**TASK TO COMPLETE**
When the string "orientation" occurs in a line of the listing below, return that line.

**MATERIAL PROVIDED**
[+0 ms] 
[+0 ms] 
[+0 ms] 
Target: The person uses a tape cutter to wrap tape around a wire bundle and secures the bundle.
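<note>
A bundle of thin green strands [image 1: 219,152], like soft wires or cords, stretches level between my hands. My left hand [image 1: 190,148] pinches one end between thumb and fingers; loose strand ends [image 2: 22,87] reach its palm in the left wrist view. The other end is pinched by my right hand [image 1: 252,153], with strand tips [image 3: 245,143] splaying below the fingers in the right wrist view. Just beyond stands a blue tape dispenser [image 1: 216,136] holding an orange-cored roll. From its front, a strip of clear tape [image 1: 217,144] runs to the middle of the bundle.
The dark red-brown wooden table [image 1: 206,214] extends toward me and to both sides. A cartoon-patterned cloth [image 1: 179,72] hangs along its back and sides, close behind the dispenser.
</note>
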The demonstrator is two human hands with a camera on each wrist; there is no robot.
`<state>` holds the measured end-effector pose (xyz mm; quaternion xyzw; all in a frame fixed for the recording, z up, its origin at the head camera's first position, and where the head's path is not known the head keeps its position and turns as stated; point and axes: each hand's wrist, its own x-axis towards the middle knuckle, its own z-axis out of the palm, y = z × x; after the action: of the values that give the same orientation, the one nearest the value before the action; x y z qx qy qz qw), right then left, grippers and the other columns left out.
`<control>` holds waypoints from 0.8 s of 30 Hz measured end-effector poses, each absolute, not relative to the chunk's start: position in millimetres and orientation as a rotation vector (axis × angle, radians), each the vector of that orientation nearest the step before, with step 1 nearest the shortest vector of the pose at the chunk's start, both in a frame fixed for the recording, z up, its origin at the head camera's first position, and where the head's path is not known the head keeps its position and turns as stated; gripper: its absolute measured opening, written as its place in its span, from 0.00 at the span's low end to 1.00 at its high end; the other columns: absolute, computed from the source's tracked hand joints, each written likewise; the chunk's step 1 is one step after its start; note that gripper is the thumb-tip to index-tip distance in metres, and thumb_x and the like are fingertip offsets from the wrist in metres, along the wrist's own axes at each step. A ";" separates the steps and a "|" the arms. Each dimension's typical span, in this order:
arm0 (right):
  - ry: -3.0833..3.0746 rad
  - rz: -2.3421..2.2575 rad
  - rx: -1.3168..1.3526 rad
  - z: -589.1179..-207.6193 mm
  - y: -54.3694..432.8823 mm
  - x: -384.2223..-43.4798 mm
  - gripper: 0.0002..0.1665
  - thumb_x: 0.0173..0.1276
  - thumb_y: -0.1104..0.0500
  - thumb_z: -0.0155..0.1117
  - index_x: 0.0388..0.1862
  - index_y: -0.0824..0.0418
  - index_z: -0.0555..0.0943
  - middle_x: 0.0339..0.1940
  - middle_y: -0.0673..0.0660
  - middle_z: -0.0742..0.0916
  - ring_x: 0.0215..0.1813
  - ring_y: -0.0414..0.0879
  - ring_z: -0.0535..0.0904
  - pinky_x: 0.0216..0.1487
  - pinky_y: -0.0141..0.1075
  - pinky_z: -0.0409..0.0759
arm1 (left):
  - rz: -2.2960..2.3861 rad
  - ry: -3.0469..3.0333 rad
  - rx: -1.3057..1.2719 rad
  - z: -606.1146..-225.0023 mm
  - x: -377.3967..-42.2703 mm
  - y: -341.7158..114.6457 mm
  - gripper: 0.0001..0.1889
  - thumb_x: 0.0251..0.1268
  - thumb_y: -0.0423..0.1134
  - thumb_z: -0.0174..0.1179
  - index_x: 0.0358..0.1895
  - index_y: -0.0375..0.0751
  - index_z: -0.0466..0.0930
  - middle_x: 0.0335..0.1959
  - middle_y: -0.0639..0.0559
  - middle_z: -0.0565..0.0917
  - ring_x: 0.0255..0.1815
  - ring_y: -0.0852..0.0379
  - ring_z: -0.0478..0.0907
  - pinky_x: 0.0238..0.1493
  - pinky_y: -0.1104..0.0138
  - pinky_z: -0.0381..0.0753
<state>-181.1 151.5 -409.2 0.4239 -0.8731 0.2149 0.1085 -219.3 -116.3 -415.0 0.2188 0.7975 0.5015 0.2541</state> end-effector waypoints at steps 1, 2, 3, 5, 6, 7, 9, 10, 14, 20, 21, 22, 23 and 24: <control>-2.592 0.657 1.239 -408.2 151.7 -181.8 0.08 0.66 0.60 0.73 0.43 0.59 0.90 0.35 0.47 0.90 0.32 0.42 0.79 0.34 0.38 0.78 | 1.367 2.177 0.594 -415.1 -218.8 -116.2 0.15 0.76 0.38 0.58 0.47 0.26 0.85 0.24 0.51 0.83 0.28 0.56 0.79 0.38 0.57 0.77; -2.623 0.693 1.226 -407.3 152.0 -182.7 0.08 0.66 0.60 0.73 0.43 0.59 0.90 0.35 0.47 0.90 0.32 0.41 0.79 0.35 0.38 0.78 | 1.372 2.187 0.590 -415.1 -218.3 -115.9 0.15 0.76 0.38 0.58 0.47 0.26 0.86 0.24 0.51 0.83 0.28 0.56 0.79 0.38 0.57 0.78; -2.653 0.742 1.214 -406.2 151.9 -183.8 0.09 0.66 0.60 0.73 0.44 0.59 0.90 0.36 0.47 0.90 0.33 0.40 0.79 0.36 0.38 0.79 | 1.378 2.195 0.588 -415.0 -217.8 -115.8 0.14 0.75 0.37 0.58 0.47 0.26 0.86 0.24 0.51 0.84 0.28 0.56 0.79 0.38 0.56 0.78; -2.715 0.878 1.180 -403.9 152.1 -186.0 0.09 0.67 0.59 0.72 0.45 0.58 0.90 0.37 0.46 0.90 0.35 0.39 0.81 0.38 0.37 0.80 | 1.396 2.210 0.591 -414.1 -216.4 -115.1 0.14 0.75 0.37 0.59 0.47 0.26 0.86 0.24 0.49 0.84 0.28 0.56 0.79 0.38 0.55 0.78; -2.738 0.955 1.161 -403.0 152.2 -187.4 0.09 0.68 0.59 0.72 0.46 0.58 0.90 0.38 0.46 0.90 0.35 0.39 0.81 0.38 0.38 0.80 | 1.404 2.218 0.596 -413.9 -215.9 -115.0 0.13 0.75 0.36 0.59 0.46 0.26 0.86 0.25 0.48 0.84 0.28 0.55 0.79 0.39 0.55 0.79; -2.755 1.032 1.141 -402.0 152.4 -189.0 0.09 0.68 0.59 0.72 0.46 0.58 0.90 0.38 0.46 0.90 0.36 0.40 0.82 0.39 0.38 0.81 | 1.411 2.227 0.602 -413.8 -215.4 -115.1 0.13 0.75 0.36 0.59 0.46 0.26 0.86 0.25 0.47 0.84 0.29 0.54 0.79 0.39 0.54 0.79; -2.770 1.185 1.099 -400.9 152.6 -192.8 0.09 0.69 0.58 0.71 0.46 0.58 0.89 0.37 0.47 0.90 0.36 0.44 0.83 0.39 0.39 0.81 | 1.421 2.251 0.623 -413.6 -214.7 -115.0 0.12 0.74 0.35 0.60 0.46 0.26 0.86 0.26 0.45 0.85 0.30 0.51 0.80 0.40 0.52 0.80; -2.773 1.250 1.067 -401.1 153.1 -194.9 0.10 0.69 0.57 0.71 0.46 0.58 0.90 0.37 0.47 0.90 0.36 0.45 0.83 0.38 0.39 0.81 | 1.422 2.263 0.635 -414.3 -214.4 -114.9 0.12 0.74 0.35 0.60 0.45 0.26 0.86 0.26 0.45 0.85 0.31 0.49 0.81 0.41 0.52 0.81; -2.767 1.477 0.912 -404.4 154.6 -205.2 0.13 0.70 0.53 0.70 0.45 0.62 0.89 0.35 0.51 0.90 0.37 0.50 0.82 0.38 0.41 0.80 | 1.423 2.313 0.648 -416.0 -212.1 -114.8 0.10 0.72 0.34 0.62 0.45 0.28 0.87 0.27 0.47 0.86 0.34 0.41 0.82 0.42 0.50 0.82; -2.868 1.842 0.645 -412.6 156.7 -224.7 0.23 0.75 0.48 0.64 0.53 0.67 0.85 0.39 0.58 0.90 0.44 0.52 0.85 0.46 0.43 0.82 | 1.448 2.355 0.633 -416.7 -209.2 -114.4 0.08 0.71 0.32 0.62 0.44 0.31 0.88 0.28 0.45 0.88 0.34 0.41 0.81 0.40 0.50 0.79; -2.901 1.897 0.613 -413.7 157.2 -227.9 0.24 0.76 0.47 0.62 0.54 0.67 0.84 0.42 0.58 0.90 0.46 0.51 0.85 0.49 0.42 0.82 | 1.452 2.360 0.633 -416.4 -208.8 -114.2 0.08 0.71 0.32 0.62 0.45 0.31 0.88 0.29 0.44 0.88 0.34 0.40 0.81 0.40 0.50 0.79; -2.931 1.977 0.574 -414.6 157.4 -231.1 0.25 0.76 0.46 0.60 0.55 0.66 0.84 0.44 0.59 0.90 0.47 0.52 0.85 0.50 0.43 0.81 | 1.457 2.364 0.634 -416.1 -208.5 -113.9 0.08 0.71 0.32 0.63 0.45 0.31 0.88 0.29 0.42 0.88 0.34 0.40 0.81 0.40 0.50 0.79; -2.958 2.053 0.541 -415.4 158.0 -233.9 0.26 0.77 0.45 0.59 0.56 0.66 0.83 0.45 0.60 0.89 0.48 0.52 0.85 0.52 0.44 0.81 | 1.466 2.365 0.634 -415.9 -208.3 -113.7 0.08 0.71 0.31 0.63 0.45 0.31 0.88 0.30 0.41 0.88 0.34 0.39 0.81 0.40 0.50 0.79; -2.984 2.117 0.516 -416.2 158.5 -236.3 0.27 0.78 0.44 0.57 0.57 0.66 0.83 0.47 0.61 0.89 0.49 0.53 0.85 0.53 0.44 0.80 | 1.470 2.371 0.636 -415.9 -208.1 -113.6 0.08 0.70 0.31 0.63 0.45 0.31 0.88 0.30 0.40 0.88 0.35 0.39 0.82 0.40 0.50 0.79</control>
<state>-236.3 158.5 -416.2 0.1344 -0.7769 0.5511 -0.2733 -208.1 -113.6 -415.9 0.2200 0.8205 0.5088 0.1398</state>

**YOUR RESPONSE**
`<state>` holds the measured end-effector pose (xyz mm; quaternion xyzw; all in a frame fixed for the recording, z up, its origin at the head camera's first position, and where the head's path is not known the head keeps its position and turns as stated; point and axes: each hand's wrist, its own x-axis towards the middle knuckle, its own z-axis out of the palm, y = z × x; after the action: of the values that give the same orientation, the one nearest the value before the action; x y z qx qy qz qw), right then left, grippers and the other columns left out.
`<control>` holds waypoints from 0.8 s of 30 Hz measured end-effector poses, each absolute, not relative to the chunk's start: position in millimetres and orientation as a rotation vector (axis × angle, radians), each the vector of that orientation nearest the step before, with step 1 nearest the shortest vector of the pose at the chunk's start, both in a frame fixed for the recording, z up, its origin at the head camera's first position, and where the head's path is not known the head keeps its position and turns as stated; gripper: its absolute measured opening, written as its place in its span, from 0.00 at the span's low end to 1.00 at its high end; the other columns: absolute, computed from the source's tracked hand joints, each written likewise; the chunk's step 1 is one step after its start; note that gripper is the thumb-tip to index-tip distance in metres, and thumb_x and the like are fingertip offsets from the wrist in metres, along the wrist's own axes at each step. A ";" separates the steps and a "|" the arms. Each dimension's typical span, in this order:

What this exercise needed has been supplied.